Le travail produit dans le cadre de cette chaire bénéficiera des nombreuses collaborations que nous avons déjà avec l’industrie. Et concernant les collaborations à l’intérieur du cluster, nous pourrons accompagner les collègues d’autres disciplines (informaticiens, mathématiciens…) qui s’intéresseraient à la chimie. Réciproquement, nous espérons profiter de leur expertise en informatique et mathématiques. Il y a plein de méthodes qui sont un peu exotiques pour nous, et là, l’expertise des informaticiens et des mathématiciens pourra nous orienter dans une bonne direction… C’est tout l’intérêt de s’impliquer dans une démarche interdisciplinaire.
Concernant les impacts, la recherche par définition s’attaque à des problèmes dont la réponse nous est inconnue. Vouloir lister les impacts attendus n’est pas le plus pertinent dans notre démarche. On ne sait jamais ce que nous allons trouver. Parfois, une prédiction erronée permet aux scientifiques de poser la bonne question et de découvrir des choses. Arriver à comprendre la formation de certaines molécules actives, serait une première étape vers la découverte de médicaments. Mais encore, il faudrait qu’elles ne soient pas toxiques et qu’elles puissent être métabolisées par le foie. On peut reprendre cette discussion dans 500 ans, et là, on verra clairement quel a été l’impact, mais c’est toujours une analyse post-mortem. On ne peut pas prédire. Tous ces effets d’annonce autour de l’intelligence artificielle peuvent donner le vertige.
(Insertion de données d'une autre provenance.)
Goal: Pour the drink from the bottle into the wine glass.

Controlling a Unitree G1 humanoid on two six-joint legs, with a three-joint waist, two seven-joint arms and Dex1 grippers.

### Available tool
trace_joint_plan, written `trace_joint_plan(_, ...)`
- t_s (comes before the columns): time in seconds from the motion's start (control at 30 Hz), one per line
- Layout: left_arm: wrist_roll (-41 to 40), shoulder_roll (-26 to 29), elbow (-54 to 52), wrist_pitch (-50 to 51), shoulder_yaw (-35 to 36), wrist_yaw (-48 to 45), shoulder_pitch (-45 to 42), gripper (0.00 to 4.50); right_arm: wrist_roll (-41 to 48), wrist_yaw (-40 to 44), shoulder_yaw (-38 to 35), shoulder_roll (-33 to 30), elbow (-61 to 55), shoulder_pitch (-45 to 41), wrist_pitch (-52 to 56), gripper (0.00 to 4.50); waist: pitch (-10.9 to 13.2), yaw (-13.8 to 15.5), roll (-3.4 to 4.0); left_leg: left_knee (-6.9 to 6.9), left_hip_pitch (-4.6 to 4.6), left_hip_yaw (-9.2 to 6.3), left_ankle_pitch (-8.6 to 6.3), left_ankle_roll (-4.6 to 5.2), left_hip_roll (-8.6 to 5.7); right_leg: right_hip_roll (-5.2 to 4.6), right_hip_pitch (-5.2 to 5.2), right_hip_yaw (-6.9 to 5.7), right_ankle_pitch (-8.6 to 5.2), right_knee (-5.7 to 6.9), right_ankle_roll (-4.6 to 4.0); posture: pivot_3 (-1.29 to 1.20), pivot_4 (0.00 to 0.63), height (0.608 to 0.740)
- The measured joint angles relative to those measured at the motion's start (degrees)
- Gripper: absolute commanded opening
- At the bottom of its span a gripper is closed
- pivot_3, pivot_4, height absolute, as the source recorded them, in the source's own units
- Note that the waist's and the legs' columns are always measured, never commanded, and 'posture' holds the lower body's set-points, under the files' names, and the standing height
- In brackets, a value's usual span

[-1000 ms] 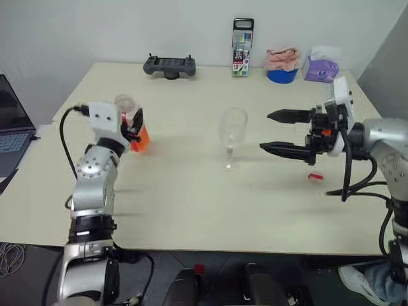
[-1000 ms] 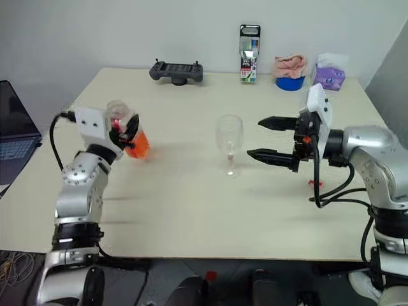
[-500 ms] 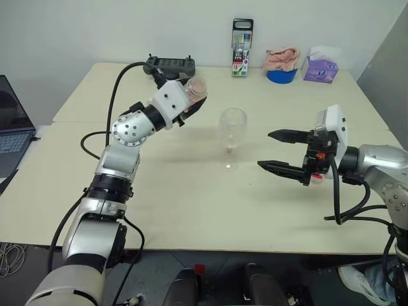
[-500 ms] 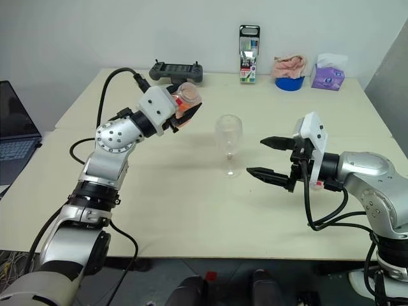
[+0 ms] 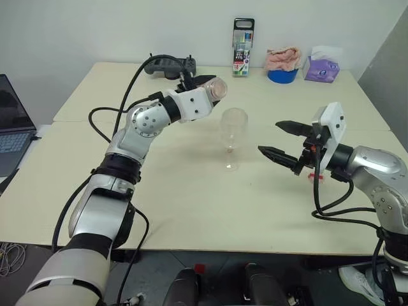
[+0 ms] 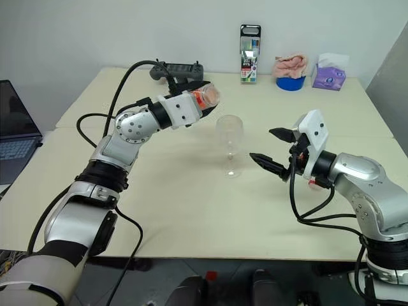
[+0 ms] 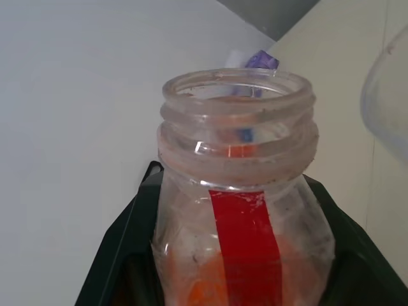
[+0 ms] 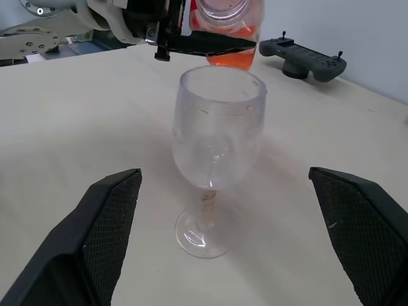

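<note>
Items counted on the table (image 5: 191, 204): 1 wine glass (image 5: 233, 127), 1 uncapped bottle (image 7: 242, 210), 1 black handheld controller (image 5: 167, 64), 1 marker pack (image 5: 241, 48), 1 blue bowl (image 5: 281, 75), 1 purple tissue pack (image 5: 321, 69). Beside it: 1 laptop (image 5: 11, 127).

The wine glass (image 5: 233, 138) stands upright near the middle of the surface (image 5: 191, 210). The bottle (image 5: 213, 90) hangs tipped in the air, up and to the left of the glass, its mouth toward the glass rim, clamped in the left gripper (image 5: 203, 84). The right gripper (image 5: 275, 140) sits to the right of the glass, apart from it. Along the far edge, from left to right, lie a controller (image 5: 167, 64), a marker pack (image 5: 241, 48), a bowl (image 5: 282, 74) and a tissue box (image 5: 321, 68). A laptop (image 5: 11, 127) sits off the left side.
</note>
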Motion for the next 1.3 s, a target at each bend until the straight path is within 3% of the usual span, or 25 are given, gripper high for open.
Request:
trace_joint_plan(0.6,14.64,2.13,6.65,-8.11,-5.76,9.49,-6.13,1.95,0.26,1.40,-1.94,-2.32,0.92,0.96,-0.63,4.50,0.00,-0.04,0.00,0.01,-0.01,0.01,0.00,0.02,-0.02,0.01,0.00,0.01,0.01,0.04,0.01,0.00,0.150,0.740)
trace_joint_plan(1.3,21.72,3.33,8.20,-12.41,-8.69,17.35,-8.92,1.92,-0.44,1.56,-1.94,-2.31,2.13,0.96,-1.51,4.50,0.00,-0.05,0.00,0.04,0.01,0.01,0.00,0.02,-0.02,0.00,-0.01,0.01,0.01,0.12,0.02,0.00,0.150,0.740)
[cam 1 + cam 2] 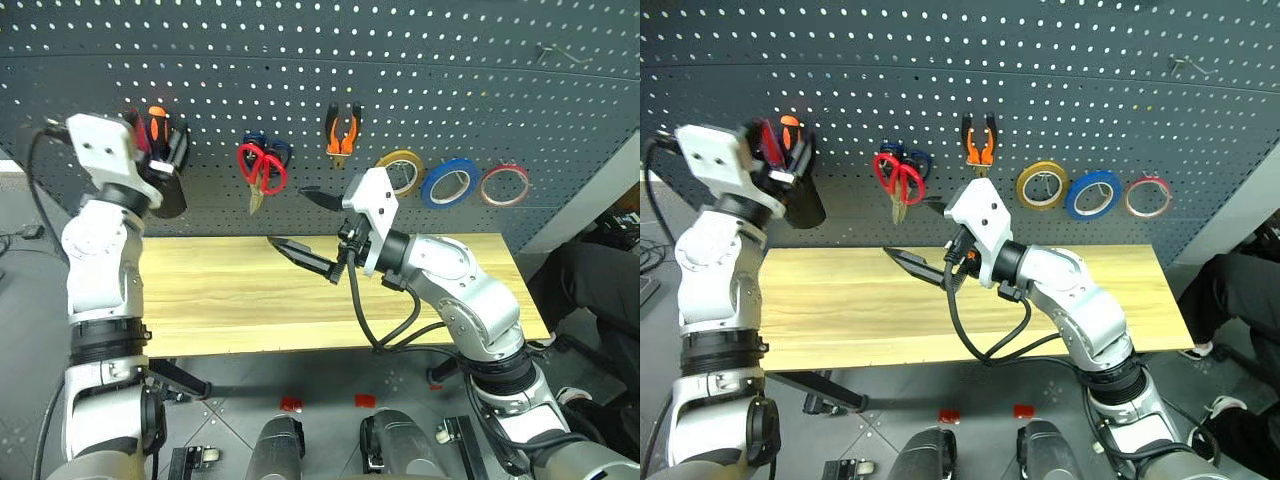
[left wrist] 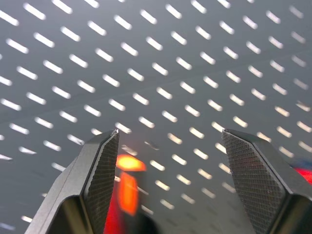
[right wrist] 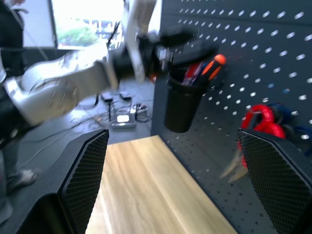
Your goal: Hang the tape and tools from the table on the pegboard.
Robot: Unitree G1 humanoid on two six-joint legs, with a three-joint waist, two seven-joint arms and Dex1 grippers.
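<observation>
Nearest me, the table, its light wood top bare. My right gripper hangs above the middle of it, both black fingers spread wide and holding nothing, pointing toward my left.

Farther out on my left, my left gripper is raised against the pegboard, right at a black cup mounted on the panel. Its jaws stand apart with nothing between the pads. In the cup: a red-handled screwdriver and an orange-handled one, handles up.

Along the panel, going to my right: red-handled scissors hanging blades down, overlapping dark-blue-handled scissors behind them; orange-and-black pliers on a hook, handles up; then three rings in a row, yellow roll, blue roll, and the thin red tape, each on the board.
</observation>
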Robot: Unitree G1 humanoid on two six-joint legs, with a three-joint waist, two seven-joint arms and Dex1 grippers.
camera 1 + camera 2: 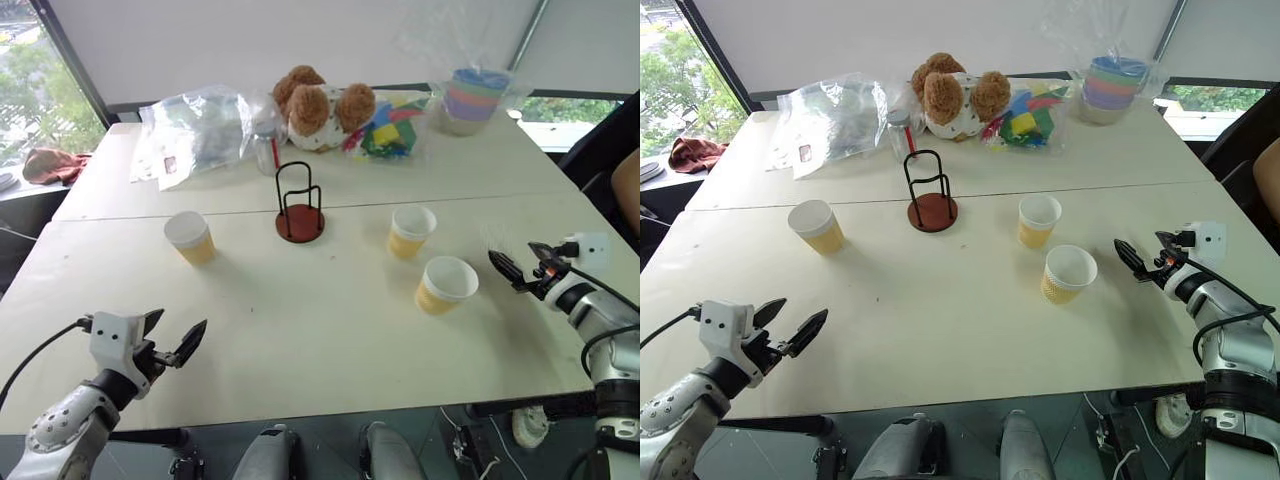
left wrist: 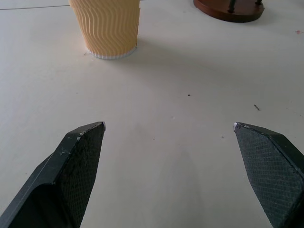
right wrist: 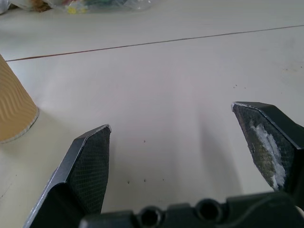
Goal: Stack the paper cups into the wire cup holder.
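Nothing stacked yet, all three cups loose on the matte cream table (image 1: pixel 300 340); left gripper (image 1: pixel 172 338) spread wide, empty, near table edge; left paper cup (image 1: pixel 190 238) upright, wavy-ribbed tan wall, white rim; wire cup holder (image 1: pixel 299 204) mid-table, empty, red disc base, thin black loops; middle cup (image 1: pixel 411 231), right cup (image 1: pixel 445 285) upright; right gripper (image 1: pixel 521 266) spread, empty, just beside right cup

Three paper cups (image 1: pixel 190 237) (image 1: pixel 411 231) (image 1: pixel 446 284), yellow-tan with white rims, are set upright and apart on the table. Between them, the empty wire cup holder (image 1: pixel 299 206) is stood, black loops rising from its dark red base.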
Il faut garder à l’esprit que la machine ne peut pas développer des hypothèses au-delà de ce qui est connu. Ce qui nous intéresse dans le cadre de cette chaire ce n’est pas tant l’accès à la technologie, mais surtout la collaboration interdisciplinaire qui peut être mise en place avec les collègues spécialistes d’autres domaines.
Pour aller plus loin :
- La modélisation moléculaire à la découverte des composés bioactifs, Dragos Hovath, 2011
[1] IA Grand Est ENACT est le cluster IA porté par l’Université de Lorraine, en partenariat avec l’Université de Strasbourg, Inria, le CNRS, l’Inserm, le CHRU de Nancy, les Hôpitaux Universitaires de Strasbourg, la Région Grand Est, la Métropole du Grand Nancy, l’Eurométropole de Strasbourg, l’Eurométropole de Metz et une cinquantaine d’entreprises privées. Il est lauréat de l’AMI “IA Cluster” opéré par l’Agence nationale de la recherche pour le compte de l’État, avec le soutien du plan France 2030. Le cluster vise à favoriser les synergies entre les acteurs de l’écosystème IA de la région et sa stratégie se traduit par des actions concrètes sur trois volets : formation, recherche et innovation.